I backed off of the public classes and continued my own practice—more slowly now, paying deep attention to my subtle energy. I tried to sort out in my own body the wide variety of alignment cues I had studied from different teachers. I learned how the tension between the opposites of rooting down and rising up, extending out and hugging in, building strength and letting go in surrender, accompanied by the eternal movement of the breath in and out—these were the warp and woof of yoga. Between those places of polarity, yoga happened.
Carl Jung said the mark of maturity is the ability to hold the tension of opposites. I always understood that in psychological terms, but now I understood it in my own body. I worked the elements of the chakras: earth, water, fire, air, sound, light, and consciousness into the Tantric discipline of union between polarities.
I discovered that even though the earth was seemingly inert, its solidity had a power. Grounding became the key that starts the movement through the chakras. Like plugging in a television set, it enabled you to receive on all frequencies. You could engage with the earth plane and enter your body more deeply, using to direct energy through your legs and spine.
I discovered that water has a flow and that we aren't meant to hold perfectly still in poses, but to find the flow of energy that occurs between polarities, when both sides are simultaneously embraced. The chakras are the stepping stones between Heaven and Earth, and the core of the body is the central organizing principle. Alignment is the key here, but it isn't just shoulders over hips, or knees over ankles, but alignment of our deepest principles with our highest source. This was the orientation of the second chakra, which governs how you move.
Once that alignment occurs, something is activated in the energy body and this awakens the third chakra, whose element is fire.

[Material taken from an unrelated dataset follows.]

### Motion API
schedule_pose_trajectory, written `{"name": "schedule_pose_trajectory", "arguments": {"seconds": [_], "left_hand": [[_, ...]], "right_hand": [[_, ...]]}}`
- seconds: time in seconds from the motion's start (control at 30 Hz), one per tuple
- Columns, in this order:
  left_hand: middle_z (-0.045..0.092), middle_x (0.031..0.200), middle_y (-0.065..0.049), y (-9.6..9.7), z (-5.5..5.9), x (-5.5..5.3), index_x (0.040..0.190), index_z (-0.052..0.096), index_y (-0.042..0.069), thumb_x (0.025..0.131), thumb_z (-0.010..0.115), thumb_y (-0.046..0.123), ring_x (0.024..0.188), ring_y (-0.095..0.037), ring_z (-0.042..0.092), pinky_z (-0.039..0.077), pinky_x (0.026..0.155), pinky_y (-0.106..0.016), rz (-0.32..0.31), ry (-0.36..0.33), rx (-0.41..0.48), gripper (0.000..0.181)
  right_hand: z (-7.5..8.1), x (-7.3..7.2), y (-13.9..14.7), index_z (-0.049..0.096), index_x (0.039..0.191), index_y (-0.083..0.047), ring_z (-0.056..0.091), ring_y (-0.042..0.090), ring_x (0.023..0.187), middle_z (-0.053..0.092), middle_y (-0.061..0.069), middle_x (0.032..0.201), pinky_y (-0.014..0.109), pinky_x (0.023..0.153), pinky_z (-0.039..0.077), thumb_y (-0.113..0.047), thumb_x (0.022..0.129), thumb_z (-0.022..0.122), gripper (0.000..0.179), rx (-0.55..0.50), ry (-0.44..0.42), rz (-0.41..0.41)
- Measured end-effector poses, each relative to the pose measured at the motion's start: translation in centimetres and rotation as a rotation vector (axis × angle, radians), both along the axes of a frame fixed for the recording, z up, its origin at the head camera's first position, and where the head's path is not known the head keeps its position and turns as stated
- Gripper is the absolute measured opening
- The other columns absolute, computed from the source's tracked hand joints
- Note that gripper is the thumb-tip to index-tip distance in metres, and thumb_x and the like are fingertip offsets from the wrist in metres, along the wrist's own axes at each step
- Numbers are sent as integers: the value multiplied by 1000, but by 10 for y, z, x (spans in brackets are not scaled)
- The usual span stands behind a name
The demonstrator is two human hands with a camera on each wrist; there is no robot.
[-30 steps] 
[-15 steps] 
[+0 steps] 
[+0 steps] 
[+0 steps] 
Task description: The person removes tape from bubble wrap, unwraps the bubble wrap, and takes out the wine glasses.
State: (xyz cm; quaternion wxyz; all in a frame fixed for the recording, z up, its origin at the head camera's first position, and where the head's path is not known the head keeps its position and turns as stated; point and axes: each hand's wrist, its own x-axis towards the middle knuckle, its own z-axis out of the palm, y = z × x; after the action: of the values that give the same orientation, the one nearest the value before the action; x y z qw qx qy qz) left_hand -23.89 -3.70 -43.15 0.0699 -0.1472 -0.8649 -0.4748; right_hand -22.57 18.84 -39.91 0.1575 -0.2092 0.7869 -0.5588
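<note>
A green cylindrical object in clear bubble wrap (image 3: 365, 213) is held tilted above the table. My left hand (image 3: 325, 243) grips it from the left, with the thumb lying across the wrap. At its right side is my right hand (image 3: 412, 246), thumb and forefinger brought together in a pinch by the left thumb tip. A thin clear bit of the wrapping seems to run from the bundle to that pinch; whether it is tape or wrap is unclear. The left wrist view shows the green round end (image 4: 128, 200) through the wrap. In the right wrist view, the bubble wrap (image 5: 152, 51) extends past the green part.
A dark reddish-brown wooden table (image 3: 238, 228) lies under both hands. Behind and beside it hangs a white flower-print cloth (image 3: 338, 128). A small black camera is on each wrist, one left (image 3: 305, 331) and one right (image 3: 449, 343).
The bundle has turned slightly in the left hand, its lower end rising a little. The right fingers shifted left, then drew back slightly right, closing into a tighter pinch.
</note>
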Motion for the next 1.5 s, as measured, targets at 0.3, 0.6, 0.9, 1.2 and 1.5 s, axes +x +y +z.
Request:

Fire was what I needed, and for a while I got the fire burning so hot I started to burn out. Was it my busy professional life, or was I just pushing too hard?
I learned to soften, and the energy flowed of its own accord. Softening helped to open my heart, deepen my breath, and I began to let go of outcome and tune in even deeper to the process. Getting older, I had less compulsion to prove anything to anyone, and more value in my own experience. My inner guru awakened.
Now refinement and attunement were most important, and this was the key to opening the fifth chakra of communication. Outer cues didn't do it for me; I had to find it within. I could feel that place in myself when a pose fell into place and opened to grace. It was, as the sutras say, a state of effortless effort. I was coming home again.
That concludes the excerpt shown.